92 I have, on the question of significant prejudice, had regard to the nature of the economic loss claimed and the position of the defendant in meeting the claim. In part, it is a claim for lost opportunity in being entitled to received DFRB entitlements and other service benefits and a form of general claim for a diminution in earning capacity, although not on a specific loss of earnings basis calculable by reference to actual earnings. There is not, accordingly, a claim for lost earnings for specified periods or for a specified amount on a partial incapacity basis. The general nature of that claim based at least partly on an alleged loss of opportunity is a matter to be considered in evaluating the degree and extent of prejudice associated with the absence of contemporaneous records.
93 On consideration, bearing in mind the particular evidentiary difficulties that face both the respondent and the appellant, I consider that a proper determination of the application is that it is both “just” and “reasonable”, notwithstanding presumptive and some actual prejudice for the appellant to be permitted, as the Master has ordered, the extension of time to pursue the cause of action pleaded.
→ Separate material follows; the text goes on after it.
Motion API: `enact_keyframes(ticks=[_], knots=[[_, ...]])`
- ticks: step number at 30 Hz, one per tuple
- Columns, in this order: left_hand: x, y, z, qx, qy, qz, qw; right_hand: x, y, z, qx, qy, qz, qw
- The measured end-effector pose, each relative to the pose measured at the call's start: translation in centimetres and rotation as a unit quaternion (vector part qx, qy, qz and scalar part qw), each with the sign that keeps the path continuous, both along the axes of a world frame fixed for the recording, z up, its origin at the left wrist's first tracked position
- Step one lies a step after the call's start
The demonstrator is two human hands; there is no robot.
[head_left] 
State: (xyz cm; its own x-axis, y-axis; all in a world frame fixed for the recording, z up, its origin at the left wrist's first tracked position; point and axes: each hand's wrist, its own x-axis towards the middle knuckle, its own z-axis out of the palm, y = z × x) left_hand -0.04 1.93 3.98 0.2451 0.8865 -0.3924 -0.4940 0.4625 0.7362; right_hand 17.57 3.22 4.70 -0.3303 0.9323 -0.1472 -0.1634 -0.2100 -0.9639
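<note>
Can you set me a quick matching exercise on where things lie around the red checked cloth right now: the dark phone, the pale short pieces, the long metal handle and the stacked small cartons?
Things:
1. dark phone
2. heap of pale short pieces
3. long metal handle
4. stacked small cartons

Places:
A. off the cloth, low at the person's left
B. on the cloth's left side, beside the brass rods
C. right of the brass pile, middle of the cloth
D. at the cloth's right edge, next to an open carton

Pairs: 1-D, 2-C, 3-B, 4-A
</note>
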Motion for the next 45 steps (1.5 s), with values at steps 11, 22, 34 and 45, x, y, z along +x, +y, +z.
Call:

94 I, accordingly, have concluded that the learned Master did not err in his ultimate determination to extend the limitation period. The evidence establishes, in my opinion, that in balancing relevant considerations, he was correct in doing so.
95 I, accordingly, dismiss the appeal.
96 In relation to the question of costs, I have borne in mind the provisions of s.60L of the Limitation Act. I consider, in all the circumstances, that a proper exercise of the discretion in relation to costs of this appeal is that the appellant should pay the respondent’s costs of the appeal, and I, accordingly, so order.